WHAT IS BEING ASKED
Scan the data. Collect each line that contains the word "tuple".

-*-

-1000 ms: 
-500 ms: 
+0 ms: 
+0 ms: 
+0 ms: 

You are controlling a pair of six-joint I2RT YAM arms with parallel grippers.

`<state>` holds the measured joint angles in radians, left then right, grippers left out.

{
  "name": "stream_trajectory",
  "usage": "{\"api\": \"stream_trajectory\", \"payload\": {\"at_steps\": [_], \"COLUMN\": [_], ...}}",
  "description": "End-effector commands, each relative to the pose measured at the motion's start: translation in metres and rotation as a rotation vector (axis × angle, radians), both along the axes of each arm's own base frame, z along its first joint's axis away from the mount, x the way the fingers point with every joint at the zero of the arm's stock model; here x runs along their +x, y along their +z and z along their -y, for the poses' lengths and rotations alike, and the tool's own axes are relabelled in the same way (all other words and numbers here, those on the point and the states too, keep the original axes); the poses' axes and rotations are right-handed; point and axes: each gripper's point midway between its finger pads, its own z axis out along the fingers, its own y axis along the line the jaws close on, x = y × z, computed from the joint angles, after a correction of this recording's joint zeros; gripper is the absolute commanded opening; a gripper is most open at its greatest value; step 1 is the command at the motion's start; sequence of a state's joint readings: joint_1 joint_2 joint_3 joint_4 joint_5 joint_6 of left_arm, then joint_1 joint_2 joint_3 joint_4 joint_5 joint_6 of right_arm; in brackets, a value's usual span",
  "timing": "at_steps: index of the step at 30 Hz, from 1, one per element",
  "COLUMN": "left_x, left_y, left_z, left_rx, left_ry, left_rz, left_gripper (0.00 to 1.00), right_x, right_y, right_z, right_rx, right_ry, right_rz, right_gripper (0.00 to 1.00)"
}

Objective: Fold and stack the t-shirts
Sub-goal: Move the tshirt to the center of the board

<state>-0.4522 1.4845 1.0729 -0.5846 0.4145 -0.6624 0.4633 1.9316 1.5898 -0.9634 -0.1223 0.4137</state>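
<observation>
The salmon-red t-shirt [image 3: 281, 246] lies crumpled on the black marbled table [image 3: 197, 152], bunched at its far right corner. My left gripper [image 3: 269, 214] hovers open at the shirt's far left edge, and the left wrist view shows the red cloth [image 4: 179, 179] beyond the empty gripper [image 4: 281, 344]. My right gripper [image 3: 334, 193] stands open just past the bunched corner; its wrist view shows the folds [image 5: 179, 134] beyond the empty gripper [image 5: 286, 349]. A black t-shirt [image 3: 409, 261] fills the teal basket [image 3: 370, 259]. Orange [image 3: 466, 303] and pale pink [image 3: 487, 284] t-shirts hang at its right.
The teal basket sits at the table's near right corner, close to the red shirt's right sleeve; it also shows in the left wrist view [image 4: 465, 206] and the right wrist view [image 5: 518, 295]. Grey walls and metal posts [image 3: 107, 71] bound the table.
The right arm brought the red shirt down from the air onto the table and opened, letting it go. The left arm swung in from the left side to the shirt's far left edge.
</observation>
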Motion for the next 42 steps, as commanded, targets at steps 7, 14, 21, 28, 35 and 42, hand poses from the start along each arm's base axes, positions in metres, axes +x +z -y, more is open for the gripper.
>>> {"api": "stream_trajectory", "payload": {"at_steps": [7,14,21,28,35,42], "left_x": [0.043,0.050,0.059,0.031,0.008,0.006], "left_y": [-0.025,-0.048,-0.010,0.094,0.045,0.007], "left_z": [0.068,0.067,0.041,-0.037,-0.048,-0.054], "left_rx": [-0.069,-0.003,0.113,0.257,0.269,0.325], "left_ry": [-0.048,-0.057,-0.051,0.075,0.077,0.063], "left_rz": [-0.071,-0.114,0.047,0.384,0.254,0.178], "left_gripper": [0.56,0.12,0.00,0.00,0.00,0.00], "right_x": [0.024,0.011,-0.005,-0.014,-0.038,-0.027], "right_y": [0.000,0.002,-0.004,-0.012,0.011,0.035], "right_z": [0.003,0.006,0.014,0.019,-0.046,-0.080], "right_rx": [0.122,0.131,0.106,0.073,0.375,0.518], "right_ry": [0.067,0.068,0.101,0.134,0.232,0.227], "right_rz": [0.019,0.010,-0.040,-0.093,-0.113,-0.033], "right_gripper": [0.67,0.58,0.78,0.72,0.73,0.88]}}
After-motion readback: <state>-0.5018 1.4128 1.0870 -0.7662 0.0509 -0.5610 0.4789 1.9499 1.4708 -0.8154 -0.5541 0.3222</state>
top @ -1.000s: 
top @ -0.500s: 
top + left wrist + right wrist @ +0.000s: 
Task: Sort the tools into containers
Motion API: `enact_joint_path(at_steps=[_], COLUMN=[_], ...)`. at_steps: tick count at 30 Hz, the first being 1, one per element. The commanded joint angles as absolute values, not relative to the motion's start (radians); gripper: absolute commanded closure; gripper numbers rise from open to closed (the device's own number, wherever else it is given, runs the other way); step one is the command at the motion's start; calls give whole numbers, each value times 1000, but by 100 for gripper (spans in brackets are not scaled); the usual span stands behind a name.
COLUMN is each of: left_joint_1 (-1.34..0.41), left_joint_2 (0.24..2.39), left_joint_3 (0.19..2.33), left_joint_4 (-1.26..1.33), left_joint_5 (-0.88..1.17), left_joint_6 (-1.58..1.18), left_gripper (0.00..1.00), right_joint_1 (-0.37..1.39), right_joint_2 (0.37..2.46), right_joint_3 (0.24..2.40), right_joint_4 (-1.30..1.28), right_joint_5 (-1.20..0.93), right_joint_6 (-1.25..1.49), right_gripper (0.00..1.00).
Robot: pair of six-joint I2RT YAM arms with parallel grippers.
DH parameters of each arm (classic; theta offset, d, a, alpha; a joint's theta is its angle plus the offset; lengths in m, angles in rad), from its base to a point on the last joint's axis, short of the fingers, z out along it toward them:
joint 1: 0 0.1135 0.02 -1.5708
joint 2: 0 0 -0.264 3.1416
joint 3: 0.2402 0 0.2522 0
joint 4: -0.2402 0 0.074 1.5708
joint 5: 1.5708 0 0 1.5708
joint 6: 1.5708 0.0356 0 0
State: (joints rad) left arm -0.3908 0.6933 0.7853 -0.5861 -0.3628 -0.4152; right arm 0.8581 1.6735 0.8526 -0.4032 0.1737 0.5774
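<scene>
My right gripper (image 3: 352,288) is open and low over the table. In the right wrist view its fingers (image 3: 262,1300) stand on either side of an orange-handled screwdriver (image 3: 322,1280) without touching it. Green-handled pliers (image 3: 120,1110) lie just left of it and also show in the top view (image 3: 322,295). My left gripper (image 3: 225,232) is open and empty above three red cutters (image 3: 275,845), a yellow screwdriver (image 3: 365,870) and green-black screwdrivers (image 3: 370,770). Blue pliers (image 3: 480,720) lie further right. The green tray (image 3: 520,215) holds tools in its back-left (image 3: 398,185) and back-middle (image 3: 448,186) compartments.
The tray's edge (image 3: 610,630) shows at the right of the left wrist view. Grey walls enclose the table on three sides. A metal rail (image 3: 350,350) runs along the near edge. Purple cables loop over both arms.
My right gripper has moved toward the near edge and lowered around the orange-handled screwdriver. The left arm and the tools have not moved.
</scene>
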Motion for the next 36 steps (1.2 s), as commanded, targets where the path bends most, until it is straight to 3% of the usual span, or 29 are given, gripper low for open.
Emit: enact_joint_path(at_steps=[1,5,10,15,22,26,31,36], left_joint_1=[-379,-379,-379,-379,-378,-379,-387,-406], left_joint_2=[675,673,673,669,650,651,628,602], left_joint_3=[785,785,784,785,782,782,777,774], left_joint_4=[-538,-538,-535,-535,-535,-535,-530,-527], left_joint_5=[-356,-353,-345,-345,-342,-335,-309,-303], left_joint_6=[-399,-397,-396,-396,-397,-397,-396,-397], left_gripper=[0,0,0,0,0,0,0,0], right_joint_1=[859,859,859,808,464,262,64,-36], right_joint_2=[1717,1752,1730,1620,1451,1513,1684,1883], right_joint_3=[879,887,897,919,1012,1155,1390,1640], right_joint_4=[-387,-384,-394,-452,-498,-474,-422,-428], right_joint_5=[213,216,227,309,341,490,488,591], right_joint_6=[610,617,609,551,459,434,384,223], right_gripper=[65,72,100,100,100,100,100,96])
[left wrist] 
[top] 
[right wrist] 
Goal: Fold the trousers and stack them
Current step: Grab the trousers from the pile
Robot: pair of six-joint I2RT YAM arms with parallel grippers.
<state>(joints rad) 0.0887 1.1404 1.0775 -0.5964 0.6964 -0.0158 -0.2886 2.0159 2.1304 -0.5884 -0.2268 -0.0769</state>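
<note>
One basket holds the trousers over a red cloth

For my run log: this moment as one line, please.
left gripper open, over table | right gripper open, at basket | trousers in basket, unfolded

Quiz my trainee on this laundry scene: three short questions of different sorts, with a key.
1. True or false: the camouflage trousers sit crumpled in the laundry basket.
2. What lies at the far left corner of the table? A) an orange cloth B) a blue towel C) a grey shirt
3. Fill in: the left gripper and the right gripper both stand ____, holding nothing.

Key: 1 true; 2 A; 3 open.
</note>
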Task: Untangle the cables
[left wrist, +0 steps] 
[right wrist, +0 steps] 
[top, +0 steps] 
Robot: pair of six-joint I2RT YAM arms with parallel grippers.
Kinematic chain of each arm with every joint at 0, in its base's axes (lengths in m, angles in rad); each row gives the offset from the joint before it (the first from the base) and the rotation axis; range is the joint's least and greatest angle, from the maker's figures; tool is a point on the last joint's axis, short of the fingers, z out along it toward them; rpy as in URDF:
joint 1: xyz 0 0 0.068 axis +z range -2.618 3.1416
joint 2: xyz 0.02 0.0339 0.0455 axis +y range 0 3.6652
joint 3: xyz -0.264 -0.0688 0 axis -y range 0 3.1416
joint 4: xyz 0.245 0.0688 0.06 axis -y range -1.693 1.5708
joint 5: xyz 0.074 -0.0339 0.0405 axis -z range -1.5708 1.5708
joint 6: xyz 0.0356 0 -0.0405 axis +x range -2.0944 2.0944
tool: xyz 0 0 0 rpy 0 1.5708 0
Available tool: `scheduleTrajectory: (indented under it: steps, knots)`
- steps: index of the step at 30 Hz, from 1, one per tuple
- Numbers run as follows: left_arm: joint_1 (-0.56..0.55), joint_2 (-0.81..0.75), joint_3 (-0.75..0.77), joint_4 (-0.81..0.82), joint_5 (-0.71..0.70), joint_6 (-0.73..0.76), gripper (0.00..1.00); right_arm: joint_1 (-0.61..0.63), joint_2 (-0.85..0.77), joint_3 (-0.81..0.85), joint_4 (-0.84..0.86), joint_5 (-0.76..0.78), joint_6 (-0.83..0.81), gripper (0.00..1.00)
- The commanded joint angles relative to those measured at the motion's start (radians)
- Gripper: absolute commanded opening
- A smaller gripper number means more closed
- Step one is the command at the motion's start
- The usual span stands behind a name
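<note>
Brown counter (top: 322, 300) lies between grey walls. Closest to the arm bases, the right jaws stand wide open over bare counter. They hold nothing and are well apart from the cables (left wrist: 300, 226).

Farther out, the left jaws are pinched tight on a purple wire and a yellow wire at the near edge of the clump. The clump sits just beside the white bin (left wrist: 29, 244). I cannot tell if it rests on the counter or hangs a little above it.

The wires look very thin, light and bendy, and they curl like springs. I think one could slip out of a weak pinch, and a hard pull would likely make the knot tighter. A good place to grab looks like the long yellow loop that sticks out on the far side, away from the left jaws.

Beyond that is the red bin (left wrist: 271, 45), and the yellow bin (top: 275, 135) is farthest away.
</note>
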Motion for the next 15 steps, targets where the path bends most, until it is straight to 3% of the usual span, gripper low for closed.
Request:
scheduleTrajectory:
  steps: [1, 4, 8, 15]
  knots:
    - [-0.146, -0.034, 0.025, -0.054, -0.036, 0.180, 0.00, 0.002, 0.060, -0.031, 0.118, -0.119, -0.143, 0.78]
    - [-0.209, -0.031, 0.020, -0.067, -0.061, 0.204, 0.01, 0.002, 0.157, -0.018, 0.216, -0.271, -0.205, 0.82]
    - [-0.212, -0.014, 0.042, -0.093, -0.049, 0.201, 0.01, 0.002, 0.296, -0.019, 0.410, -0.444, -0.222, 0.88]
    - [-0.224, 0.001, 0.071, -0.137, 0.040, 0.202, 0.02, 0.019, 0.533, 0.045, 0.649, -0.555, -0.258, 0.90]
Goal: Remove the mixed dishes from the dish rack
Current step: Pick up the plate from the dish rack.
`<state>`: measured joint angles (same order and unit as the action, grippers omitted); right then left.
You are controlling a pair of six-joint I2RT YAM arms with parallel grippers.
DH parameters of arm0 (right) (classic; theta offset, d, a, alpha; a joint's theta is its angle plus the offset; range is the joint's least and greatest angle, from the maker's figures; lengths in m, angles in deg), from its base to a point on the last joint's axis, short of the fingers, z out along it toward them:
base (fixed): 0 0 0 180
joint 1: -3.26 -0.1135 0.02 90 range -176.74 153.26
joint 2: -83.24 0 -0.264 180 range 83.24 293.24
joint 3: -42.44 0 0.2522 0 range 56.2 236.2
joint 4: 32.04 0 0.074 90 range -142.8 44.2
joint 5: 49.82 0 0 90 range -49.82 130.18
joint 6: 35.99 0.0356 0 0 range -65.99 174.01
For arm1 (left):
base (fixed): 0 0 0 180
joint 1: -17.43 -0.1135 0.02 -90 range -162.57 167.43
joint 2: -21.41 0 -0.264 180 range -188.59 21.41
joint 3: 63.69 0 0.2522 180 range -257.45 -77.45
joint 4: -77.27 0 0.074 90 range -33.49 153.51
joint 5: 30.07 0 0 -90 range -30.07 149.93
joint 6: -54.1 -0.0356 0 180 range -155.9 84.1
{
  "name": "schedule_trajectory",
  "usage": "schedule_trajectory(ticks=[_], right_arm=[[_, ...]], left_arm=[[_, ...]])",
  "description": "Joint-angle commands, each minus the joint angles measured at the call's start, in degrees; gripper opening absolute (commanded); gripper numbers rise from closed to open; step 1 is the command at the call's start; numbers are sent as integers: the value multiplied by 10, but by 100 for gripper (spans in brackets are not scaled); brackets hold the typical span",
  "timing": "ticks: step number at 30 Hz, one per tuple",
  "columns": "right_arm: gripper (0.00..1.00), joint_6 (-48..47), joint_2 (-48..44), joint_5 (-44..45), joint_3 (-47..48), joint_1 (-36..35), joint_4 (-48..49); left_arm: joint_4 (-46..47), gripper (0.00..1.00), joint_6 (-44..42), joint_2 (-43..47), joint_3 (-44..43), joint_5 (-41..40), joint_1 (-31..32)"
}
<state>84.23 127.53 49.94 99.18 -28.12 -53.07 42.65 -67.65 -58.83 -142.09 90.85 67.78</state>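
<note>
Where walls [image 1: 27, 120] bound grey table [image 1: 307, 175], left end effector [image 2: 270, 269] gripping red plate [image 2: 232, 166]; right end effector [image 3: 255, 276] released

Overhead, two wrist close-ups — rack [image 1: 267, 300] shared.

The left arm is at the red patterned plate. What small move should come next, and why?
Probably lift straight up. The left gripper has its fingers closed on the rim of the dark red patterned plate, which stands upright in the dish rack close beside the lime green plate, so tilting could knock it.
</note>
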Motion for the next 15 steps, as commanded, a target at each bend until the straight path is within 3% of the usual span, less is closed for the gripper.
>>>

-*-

RESULT OF THIS TASK
- steps: index of the step at 30 Hz, from 1, one per tuple
  "timing": "ticks: step number at 30 Hz, one per tuple",

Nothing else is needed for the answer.